Cebu City was fascinating but exhausting, and for our second day we headed for the hills. Tops Lookout is a popular tourist attraction, albeit one that’s entertainingly tricky to get to. However nearby is another place that hasn’t yet made most of the “Things to Do in Cebu” lists, yet is one of the oddest sights I’ve seen on my travels.
It is of course possible just to flag down a taxi and ask to be taken to Tops Lookout. Taxis will often drive slowly alongside tourists, beeping their horns and yelling cheery greetings, but when we were lost in the city nobody would stop for us and we had to use (and pay) a middleman to hail a cab for us. So instead we opted to travel halfway in a “jeepney”.

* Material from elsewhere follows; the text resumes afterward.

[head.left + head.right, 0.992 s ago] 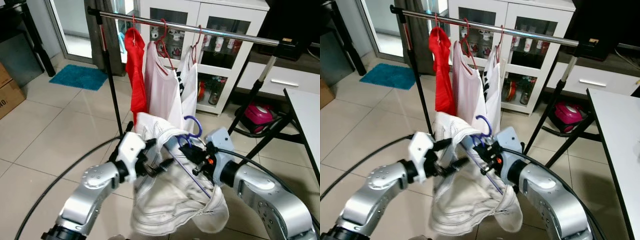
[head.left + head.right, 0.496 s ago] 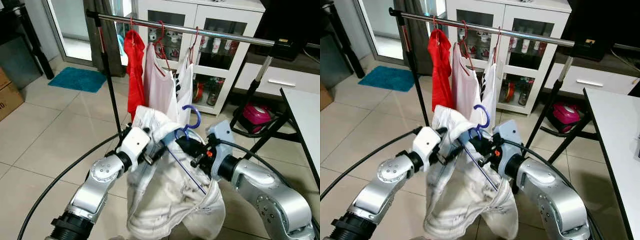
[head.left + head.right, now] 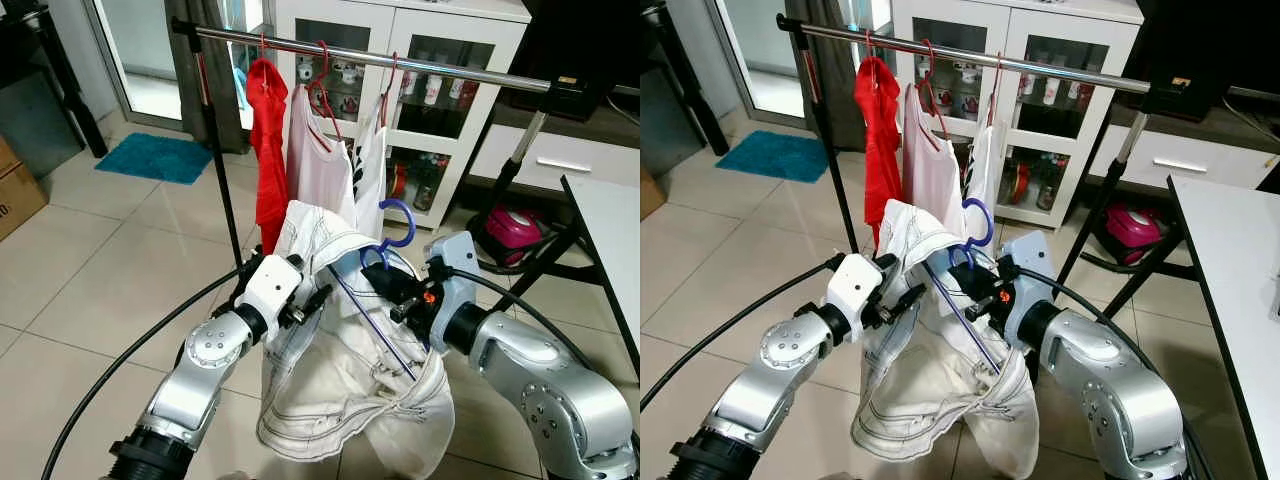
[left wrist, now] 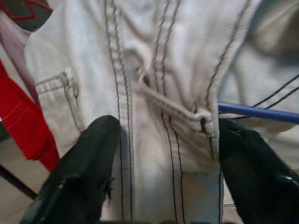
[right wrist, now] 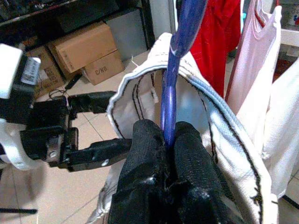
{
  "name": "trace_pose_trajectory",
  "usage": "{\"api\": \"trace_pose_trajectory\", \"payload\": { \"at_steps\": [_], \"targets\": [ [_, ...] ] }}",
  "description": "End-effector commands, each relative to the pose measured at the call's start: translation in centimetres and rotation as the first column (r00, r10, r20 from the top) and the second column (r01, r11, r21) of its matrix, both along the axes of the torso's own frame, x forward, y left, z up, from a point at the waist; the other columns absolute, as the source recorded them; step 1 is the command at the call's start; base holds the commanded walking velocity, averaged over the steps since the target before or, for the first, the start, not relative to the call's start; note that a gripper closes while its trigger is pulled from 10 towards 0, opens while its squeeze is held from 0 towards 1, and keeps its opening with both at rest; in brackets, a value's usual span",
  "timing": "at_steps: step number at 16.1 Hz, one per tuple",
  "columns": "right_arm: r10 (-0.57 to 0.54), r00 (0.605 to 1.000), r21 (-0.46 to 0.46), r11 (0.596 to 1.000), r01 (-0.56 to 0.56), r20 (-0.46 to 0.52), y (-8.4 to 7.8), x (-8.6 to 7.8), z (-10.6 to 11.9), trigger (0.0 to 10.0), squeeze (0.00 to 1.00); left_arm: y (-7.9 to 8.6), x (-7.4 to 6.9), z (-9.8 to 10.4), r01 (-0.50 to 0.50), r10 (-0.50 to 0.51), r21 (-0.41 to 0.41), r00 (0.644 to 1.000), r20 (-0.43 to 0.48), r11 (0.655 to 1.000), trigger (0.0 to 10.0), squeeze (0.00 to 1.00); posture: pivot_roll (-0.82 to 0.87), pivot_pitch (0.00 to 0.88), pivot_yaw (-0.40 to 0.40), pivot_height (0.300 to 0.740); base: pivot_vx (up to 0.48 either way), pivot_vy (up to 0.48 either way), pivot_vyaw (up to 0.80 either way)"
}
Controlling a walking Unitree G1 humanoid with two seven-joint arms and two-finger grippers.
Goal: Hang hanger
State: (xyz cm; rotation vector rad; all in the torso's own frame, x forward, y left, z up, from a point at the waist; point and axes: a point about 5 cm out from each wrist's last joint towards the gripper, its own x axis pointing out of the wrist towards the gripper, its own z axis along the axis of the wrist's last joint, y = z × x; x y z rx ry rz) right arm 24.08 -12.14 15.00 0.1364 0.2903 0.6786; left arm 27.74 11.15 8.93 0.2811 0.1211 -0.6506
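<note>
A blue hanger (image 3: 398, 222) carries white trousers with dark stitching (image 3: 340, 390) that droop toward the floor. My right gripper (image 3: 392, 290) is shut on the hanger's neck just under the hook (image 5: 174, 70), which points up below the steel rail (image 3: 400, 60). My left gripper (image 3: 312, 298) is at the garment's left side. Its two black fingers (image 4: 88, 154) stand open with the fabric lying across the gap. The hook hangs in front of the clothes on the rail, well below the bar.
A red top (image 3: 268, 140) and white tops (image 3: 320, 160) hang on red hangers on the rail. Behind stands a white glass cabinet (image 3: 430, 100). A white table (image 3: 610, 230) is at the right, a black cable (image 3: 100, 370) curves over the tiled floor, and a cardboard box (image 3: 15, 185) sits left.
Both arms have lifted the hanger and trousers, and the hook now sits higher and a little further right. The right gripper stays shut on the hanger.
</note>
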Motion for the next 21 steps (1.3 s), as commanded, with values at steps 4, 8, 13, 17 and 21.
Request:
{"api": "trace_pose_trajectory", "payload": {
  "at_steps": [4,8,13,17,21],
  "targets": [
    [-0.018,0.999,0.024,1.0,0.017,0.051,-0.1,0.1,1.2,0.0,0.0,0.2,0.1,0.3,-0.02,0.021,-0.022,1.0,0.01,1.0,0.0,0.0,-0.11,0.0,-0.03,0.74,0.0,0.0,0.0],
    [-0.05,0.997,0.017,0.999,0.049,0.051,-0.4,0.2,1.0,0.0,0.0,0.6,0.4,0.7,-0.031,0.032,-0.045,0.999,0.004,0.998,0.0,0.0,-0.11,0.0,-0.022,0.74,0.0,0.0,0.0],
    [-0.079,0.996,0.003,0.997,0.079,0.048,-1.0,0.3,0.9,0.0,0.0,1.9,0.7,1.0,-0.053,0.053,-0.046,0.999,0.002,0.998,0.0,0.0,-0.12,0.0,-0.024,0.74,0.0,0.0,0.0],
    [-0.049,0.998,-0.11,0.992,0.054,0.046,-1.7,0.0,0.1,0.0,0.0,3.0,1.1,2.3,-0.073,0.074,-0.088,0.997,0.008,0.993,0.0,0.0,-0.12,0.0,-0.033,0.74,0.0,0.0,0.0],
    [0.042,0.999,-0.241,0.97,-0.035,0.025,-2.8,-0.3,-1.0,0.0,0.0,5.5,2.3,4.8,-0.118,0.124,-0.113,0.991,0.047,0.987,0.0,0.0,-0.11,0.0,-0.028,0.74,0.0,0.0,0.0]
  ]
}}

These brightly-painted buses are so called because they were originally made from jeeps left behind when the US armed forces left after the Second World War. They’re a cheap and cheerful way of getting around, if you can work out which one goes where, and don’t mind squeezing in with everyone else.

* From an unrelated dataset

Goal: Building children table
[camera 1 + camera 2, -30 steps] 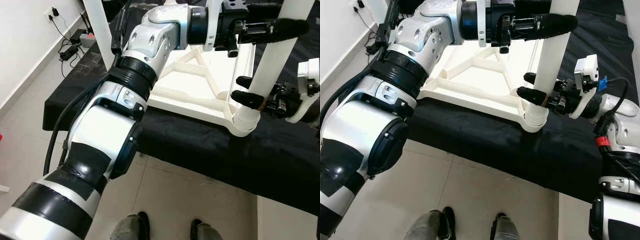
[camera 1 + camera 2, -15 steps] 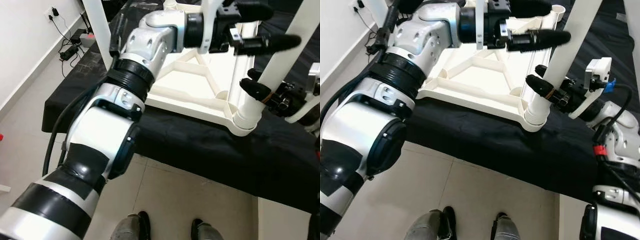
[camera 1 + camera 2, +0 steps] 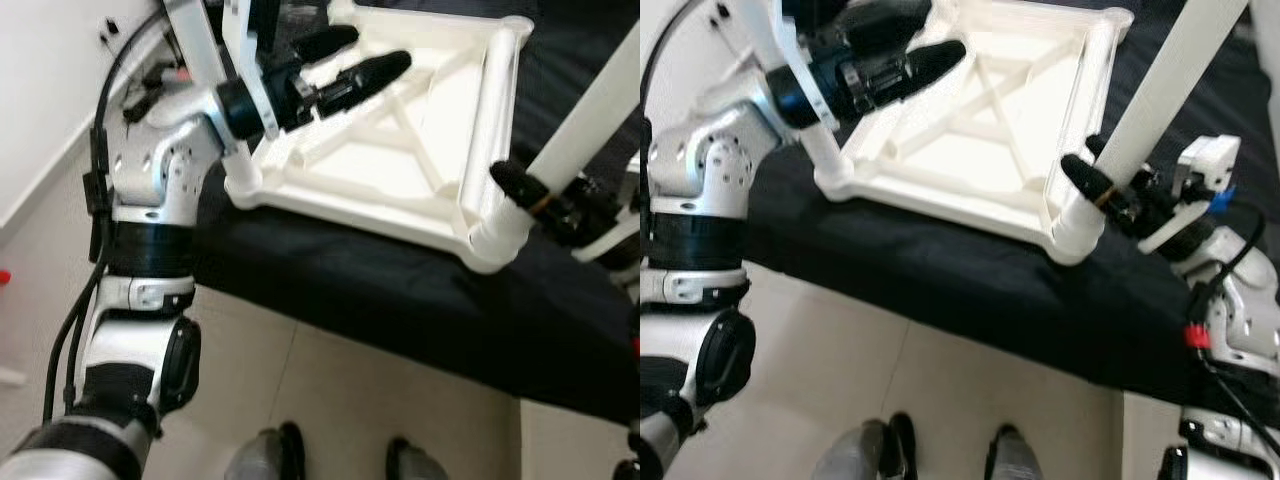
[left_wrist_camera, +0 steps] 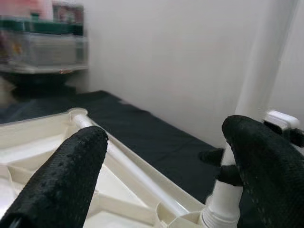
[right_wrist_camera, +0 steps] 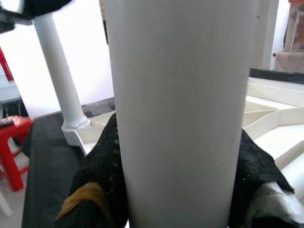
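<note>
One white plastic frame (image 3: 400, 150), square with cross braces, lies upside down on a tabletop (image 3: 400, 300) covered in black cloth. Two white round legs visible: one leg (image 3: 1160, 110) is seated in the frame's near right corner socket, tilted; a second leg (image 3: 195, 45) stands at the near left corner. Right gripper (image 3: 1095, 185) has its jaws closed on the tilted leg just above the socket. Left gripper (image 3: 350, 65) hovers above the frame's left side, its jaws spread apart and empty, textured black fingers (image 4: 71, 175).
</note>
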### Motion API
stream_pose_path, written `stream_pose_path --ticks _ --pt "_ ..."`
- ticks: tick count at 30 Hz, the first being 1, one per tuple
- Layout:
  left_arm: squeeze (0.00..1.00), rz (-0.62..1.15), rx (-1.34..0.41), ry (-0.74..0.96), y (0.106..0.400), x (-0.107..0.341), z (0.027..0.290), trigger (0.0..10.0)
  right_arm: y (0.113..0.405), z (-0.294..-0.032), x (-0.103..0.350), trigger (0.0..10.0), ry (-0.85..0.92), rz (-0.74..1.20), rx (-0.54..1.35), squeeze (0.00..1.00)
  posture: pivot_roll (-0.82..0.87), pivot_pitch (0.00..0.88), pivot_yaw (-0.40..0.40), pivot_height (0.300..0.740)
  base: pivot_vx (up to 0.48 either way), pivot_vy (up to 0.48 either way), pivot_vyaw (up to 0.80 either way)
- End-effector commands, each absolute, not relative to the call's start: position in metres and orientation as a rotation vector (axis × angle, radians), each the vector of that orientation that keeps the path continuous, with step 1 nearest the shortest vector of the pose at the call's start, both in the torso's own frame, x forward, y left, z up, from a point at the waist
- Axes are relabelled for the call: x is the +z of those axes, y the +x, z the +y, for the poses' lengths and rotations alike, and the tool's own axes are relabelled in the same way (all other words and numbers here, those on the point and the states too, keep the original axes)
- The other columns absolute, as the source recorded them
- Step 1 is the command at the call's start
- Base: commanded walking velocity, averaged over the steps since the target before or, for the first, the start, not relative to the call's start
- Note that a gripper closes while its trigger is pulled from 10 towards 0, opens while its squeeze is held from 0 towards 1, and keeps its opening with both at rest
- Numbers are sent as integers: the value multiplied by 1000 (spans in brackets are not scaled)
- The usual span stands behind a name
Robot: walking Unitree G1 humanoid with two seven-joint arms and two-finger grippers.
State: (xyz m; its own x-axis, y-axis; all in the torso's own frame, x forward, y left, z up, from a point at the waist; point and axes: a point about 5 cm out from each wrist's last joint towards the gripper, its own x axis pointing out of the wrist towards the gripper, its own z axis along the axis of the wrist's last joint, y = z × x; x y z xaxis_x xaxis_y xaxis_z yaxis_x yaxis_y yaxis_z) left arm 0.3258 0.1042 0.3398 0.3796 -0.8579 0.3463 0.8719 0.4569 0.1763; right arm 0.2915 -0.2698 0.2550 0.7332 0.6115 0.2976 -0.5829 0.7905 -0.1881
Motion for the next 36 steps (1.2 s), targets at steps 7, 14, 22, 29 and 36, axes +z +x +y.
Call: stream_pose_path --ticks 7,14,22,29,36 --pt "1000 96 -936 -239 251 186 125 10000 286 -242 241 0 -164 -278 676 0 -76 234 98 740 0 0 0" --pt "0 381 -970 -323 159 143 117 10000 284 -212 237 0 -167 -269 677 0 -74 251 86 740 0 0 0" --pt "0 312 -893 -354 160 149 118 10000 285 -211 236 0 -154 -252 640 0 -88 266 69 740 0 0 0" --pt "0 255 -865 -329 160 156 117 10000 285 -211 230 0 -114 -231 571 0 -87 276 63 740 0 0 0" --pt "0 197 -805 -276 157 164 120 10000 279 -198 213 0 -19 -171 373 0 -82 284 54 740 0 0 0"
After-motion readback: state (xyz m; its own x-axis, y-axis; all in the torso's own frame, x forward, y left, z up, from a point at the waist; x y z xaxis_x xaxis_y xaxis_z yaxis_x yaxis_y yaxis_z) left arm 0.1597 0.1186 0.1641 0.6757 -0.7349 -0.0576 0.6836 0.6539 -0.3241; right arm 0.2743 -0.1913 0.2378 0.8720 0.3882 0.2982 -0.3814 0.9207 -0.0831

However, they don’t go all the way to Tops Lookout. The jeepneys stop at JY Mall in Lahug, where we were immediately pounced on by motorbike riders eager to take us to the top. We brushed them off and wandered around in the hope of finding an alternative, but in the end, under the blazing midday sunshine, decided to brave the bikes. It was a hairy but hilarious ride to the top of the mountain, two of us and a rider on each motorcycle.
Tops Lookout itself is no more than a broad concreted area with views of the city, ringed by small shops and cafes. The views were impressive, and it was interesting to see the urban sprawl all along the coast which we had driven through on the way to Moalboal. Most of all it was pleasant to be out of the craziness of Cebu City.

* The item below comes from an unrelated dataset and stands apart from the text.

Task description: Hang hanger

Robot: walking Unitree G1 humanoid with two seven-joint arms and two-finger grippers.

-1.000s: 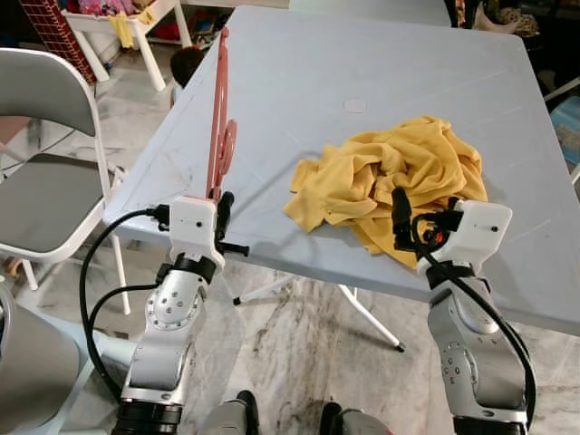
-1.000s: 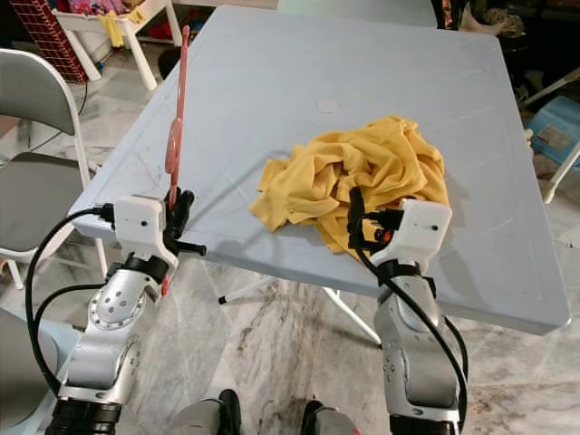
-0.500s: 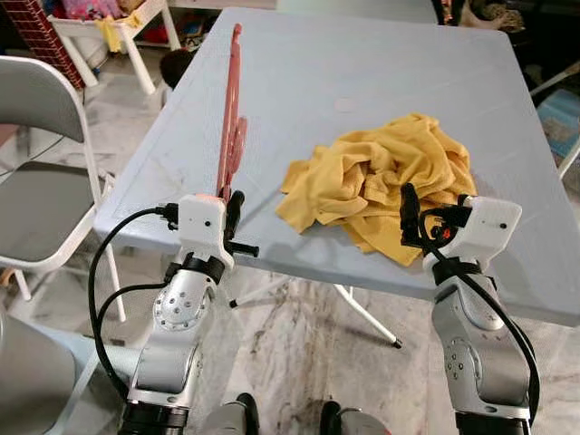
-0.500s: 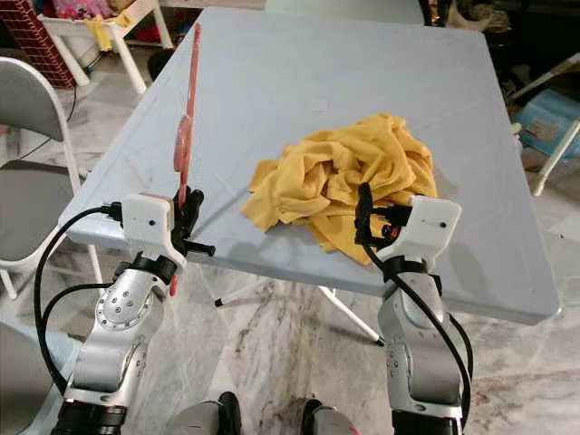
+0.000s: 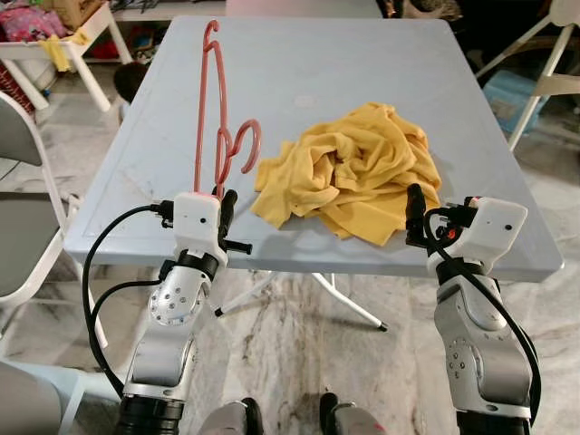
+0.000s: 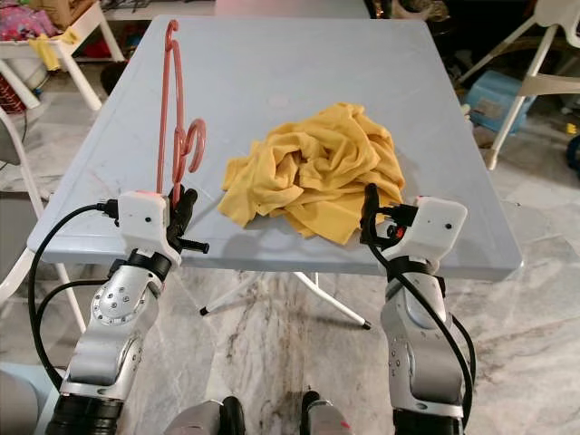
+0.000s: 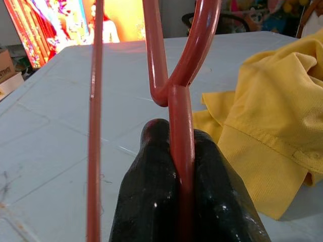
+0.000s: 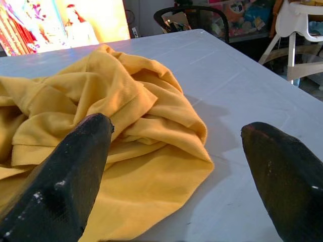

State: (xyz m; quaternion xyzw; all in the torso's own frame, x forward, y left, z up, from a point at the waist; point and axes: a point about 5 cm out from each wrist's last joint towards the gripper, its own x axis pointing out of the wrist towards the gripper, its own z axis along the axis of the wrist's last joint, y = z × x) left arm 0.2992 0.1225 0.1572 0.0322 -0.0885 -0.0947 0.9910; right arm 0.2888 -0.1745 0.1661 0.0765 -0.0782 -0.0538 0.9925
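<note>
A red plastic hanger (image 5: 207,100) stands upright over the near left part of the grey-blue table (image 5: 317,54), its hook (image 5: 243,148) curling low, just above the gripper. My left gripper (image 5: 224,205) at the table's front edge is shut on the hanger's stem; the black fingers (image 7: 151,201) clamp the red rod (image 7: 180,151). A crumpled yellow shirt (image 5: 349,172) lies in the middle of the table, right of the hanger. My right gripper (image 8: 175,126) is open at the front edge, at the shirt's near right side, holding nothing.
A grey folding chair (image 5: 18,208) stands to the left of the table. A white shelf with toys (image 5: 54,36) is at the far left. A blue box (image 5: 507,86) and white chair legs (image 5: 553,54) are on the right. Marble floor lies under the table.
The whole picture has shifted, so the camera moved; the table now sits squarer ahead. The hanger has turned in the left gripper's grip and shows more of its side. The right gripper stays open.
</note>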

Our riders had offered to wait for us, and there was a little awkwardness when they asked to be paid waiting time which we hadn’t agreed previously. The subsequent haggling at one point involved us walking away saying we’d make our own way back, after which we speedily reached an agreement.
I was glad we had too, as the road down to our next destination was long and twisty, with cars speeding round blind corners. But the trip was well worth it.
I had spotted the Temple of Leah on the maps, rather than discovering it online. Construction began in 2012, and is still ongoing, so it’s little known as yet. “Leah” was Leah Albino-Adarna, wife of a wealthy local businessman. When she died, he began planning for her monument, a vast pseudo-classical shrine in her memory.
It’s a testament to the extraordinary power of love, money, and bad taste. In the main hall there is a gilded statue of Leah, enthroned like a Roman goddess. Most of the temple can only be seen through the windows, as her collections of ceramics, paintings, and knick-knacks are moved in and unpacked. There’s even a dusty bar, with rows of bottles destined never to be opened.
It’s hard to picture what the finished Temple will look like. But if you visit Cebu, you shouldn’t miss it. I can only hope though my wife doesn’t start getting ideas. The best I could manage would be a shed…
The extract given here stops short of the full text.